> _ASSIGNED TASK_: The entries that follow need to be returned without any alteration.

*** EXERCISE INPUTS ***

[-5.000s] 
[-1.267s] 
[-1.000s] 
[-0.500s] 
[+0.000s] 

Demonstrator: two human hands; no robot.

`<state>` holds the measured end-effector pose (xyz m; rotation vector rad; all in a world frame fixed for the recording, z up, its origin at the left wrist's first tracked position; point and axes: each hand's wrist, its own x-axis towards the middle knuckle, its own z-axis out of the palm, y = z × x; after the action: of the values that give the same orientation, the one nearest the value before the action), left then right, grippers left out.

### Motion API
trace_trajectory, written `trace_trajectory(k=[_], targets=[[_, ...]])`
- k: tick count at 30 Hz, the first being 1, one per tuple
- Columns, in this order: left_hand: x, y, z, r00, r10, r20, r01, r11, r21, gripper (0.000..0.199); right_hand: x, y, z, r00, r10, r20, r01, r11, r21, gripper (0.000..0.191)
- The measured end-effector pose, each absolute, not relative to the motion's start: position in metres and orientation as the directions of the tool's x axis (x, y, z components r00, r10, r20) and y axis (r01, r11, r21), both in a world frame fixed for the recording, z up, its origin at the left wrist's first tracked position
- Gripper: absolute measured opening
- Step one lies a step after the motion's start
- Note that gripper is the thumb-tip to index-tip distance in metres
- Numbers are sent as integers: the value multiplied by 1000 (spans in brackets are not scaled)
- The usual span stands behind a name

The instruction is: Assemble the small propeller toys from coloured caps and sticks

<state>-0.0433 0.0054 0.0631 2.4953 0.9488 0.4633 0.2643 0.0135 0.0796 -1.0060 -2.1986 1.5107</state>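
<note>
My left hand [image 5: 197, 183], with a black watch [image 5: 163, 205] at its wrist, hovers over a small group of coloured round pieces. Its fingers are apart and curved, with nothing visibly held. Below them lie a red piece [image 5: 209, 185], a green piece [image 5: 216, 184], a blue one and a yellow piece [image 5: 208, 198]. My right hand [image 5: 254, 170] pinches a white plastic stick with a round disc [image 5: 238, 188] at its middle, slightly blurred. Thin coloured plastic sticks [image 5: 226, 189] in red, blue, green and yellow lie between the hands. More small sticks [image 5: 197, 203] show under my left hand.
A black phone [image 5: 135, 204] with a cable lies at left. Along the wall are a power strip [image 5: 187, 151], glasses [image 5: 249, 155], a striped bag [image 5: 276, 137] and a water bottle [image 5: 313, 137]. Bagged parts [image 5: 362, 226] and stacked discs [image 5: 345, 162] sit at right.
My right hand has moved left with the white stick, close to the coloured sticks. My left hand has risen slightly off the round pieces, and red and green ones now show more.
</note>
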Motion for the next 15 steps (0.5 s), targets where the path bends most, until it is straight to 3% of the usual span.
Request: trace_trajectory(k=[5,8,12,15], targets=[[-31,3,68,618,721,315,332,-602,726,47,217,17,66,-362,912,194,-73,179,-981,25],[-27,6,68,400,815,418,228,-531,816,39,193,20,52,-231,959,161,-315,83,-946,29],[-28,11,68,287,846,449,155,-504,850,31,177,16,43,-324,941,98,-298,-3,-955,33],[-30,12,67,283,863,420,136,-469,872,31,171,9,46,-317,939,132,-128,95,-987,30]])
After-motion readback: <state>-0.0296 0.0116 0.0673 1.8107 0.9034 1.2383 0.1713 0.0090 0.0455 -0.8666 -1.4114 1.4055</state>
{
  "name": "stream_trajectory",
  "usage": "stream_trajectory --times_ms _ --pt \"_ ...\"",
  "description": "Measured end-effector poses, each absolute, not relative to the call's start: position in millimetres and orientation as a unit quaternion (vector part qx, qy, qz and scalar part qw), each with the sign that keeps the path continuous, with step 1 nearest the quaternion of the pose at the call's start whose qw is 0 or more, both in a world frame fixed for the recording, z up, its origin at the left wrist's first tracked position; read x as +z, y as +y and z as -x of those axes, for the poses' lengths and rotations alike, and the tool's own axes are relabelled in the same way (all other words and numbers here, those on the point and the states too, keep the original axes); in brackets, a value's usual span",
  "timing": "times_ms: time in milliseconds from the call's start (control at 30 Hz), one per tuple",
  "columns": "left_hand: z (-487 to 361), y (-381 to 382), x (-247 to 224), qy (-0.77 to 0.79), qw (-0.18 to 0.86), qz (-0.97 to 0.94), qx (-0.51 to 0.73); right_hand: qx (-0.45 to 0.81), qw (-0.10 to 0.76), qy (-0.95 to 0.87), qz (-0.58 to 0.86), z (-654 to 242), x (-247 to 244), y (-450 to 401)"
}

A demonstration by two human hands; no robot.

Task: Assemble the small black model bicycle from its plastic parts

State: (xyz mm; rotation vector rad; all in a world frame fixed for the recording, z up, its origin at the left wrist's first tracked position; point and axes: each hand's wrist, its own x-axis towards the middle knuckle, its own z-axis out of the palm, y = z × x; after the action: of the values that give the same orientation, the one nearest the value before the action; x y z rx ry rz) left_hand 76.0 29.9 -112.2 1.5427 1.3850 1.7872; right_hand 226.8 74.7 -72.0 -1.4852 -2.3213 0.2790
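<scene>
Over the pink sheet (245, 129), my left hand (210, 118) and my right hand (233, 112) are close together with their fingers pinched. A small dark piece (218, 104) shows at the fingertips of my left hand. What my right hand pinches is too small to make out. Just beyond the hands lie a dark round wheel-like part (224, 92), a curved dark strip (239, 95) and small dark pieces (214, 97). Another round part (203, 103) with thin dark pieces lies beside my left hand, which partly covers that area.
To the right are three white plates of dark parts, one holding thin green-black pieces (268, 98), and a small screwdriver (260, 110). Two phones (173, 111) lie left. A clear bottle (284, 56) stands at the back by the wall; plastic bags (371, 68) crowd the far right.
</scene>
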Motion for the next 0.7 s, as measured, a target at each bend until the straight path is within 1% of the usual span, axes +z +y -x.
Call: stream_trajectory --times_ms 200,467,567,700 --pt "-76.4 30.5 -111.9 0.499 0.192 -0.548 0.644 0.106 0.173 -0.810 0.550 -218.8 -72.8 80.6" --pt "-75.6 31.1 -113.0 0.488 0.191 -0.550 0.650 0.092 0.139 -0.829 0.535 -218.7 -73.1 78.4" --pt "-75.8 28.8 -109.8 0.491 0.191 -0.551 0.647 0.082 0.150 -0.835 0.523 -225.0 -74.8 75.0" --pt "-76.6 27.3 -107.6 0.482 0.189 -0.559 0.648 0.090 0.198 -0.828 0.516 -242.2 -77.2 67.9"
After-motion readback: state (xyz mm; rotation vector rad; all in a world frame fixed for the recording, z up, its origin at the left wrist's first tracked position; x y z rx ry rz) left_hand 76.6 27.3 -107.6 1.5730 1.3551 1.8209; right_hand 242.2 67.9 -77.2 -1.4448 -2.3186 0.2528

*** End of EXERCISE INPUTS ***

> _TASK RESPONSE_:
[-5.000s] 
[-1.267s] 
[-1.000s] 
[-0.500s] 
[+0.000s] 

Demonstrator: two human hands; no robot.

`<state>` holds the measured end-effector pose (xyz m; rotation vector rad; all in a world frame fixed for the recording, z up, its origin at the left wrist's first tracked position; point and axes: each hand's wrist, its own x-axis towards the middle knuckle, its own z-axis out of the palm, y = z × x; after the action: of the values that give the same orientation, the one nearest the value before the action), left then right, grippers left out.

### Motion API
trace_trajectory, written `trace_trajectory(k=[_], targets=[[_, ...]])`
- k: tick count at 30 Hz, the first being 1, one per tuple
- Columns, in this order: left_hand: x, y, z, r00, r10, r20, r01, r11, r21, gripper (0.000..0.199); right_hand: x, y, z, r00, r10, r20, r01, r11, r21, gripper (0.000..0.191)
- The measured end-effector pose, each absolute, not relative to the motion's start: position in metres and orientation as the directions of the tool's x axis (x, y, z components r00, r10, r20) and y axis (r01, r11, r21), both in a world frame fixed for the recording, z up, its origin at the left wrist's first tracked position
- Gripper: absolute measured opening
- Step one lies a step after the motion's start
- Note that gripper is the thumb-tip to index-tip distance in metres
- Numbers are sent as integers: the value multiplied by 1000 (spans in brackets are not scaled)
- The usual span stands behind a name

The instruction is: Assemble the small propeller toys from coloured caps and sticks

<state>-0.0433 0.0054 0.0631 2.4953 0.9488 0.4633 0.2643 0.0135 0.0796 -1.0060 -2.1986 1.5107</state>
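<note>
My left hand [image 5: 197, 183], with a black watch [image 5: 163, 205] at its wrist, hovers over a small group of coloured round pieces. Its fingers are apart and curved, with nothing visibly held. Below them lie a red piece [image 5: 209, 185], a green piece [image 5: 216, 184], a blue one and a yellow piece [image 5: 208, 198]. My right hand [image 5: 254, 170] pinches a white plastic stick with a round disc [image 5: 238, 188] at its middle, slightly blurred. Thin coloured plastic sticks [image 5: 226, 189] in red, blue, green and yellow lie between the hands. More small sticks [image 5: 197, 203] show under my left hand.
A black phone [image 5: 135, 204] with a cable lies at left. Along the wall are a power strip [image 5: 187, 151], glasses [image 5: 249, 155], a striped bag [image 5: 276, 137] and a water bottle [image 5: 313, 137]. Bagged parts [image 5: 362, 226] and stacked discs [image 5: 345, 162] sit at right.
My right hand has moved left with the white stick, close to the coloured sticks. My left hand has risen slightly off the round pieces, and red and green ones now show more.
</note>
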Motion for the next 15 steps (0.5 s), targets where the path bends most, until it is straight to 3% of the usual span.
Request: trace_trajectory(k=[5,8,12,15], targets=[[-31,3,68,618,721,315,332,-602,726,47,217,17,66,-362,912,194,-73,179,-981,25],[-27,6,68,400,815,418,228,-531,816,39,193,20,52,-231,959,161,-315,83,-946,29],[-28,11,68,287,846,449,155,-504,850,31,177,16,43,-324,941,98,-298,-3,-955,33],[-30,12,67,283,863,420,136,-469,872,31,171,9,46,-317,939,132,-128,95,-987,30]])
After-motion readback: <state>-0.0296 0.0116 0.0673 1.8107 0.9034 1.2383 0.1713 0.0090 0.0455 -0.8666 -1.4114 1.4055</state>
{
  "name": "stream_trajectory",
  "usage": "stream_trajectory --times_ms _ --pt \"_ ...\"",
  "description": "Measured end-effector poses, each absolute, not relative to the call's start: position in millimetres and orientation as a unit quaternion (vector part qx, qy, qz and scalar part qw), each with the sign that keeps the path continuous, with step 1 nearest the quaternion of the pose at the call's start whose qw is 0 or more, both in a world frame fixed for the recording, z up, its origin at the left wrist's first tracked position; read x as +z, y as +y and z as -x of those axes, for the poses' lengths and rotations alike, and the tool's own axes are relabelled in the same way (all other words and numbers here, those on the point and the states too, keep the original axes); in brackets, a value's usual span",
  "timing": "times_ms: time in milliseconds from the call's start (control at 30 Hz), one per tuple",
  "columns": "left_hand: z (-487 to 361), y (-381 to 382), x (-247 to 224), qy (-0.77 to 0.79), qw (-0.18 to 0.86), qz (-0.97 to 0.94), qx (-0.51 to 0.73); right_hand: qx (-0.45 to 0.81), qw (-0.10 to 0.76), qy (-0.95 to 0.87), qz (-0.58 to 0.86), z (-654 to 242), x (-247 to 244), y (-450 to 401)"
}

A demonstration by two human hands; no robot.

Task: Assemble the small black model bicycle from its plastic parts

State: (xyz mm; rotation vector rad; all in a world frame fixed for the recording, z up, its origin at the left wrist's first tracked position; point and axes: each hand's wrist, its own x-axis towards the middle knuckle, its own z-axis out of the palm, y = z × x; after the action: of the values that give the same orientation, the one nearest the value before the action; x y z rx ry rz) left_hand 76.0 29.9 -112.2 1.5427 1.3850 1.7872; right_hand 226.8 74.7 -72.0 -1.4852 -2.3213 0.2790
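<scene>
Over the pink sheet (245, 129), my left hand (210, 118) and my right hand (233, 112) are close together with their fingers pinched. A small dark piece (218, 104) shows at the fingertips of my left hand. What my right hand pinches is too small to make out. Just beyond the hands lie a dark round wheel-like part (224, 92), a curved dark strip (239, 95) and small dark pieces (214, 97). Another round part (203, 103) with thin dark pieces lies beside my left hand, which partly covers that area.
To the right are three white plates of dark parts, one holding thin green-black pieces (268, 98), and a small screwdriver (260, 110). Two phones (173, 111) lie left. A clear bottle (284, 56) stands at the back by the wall; plastic bags (371, 68) crowd the far right.
</scene>
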Motion for the next 0.7 s, as measured, a target at each bend until the straight path is within 1% of the usual span, axes +z +y -x.
Call: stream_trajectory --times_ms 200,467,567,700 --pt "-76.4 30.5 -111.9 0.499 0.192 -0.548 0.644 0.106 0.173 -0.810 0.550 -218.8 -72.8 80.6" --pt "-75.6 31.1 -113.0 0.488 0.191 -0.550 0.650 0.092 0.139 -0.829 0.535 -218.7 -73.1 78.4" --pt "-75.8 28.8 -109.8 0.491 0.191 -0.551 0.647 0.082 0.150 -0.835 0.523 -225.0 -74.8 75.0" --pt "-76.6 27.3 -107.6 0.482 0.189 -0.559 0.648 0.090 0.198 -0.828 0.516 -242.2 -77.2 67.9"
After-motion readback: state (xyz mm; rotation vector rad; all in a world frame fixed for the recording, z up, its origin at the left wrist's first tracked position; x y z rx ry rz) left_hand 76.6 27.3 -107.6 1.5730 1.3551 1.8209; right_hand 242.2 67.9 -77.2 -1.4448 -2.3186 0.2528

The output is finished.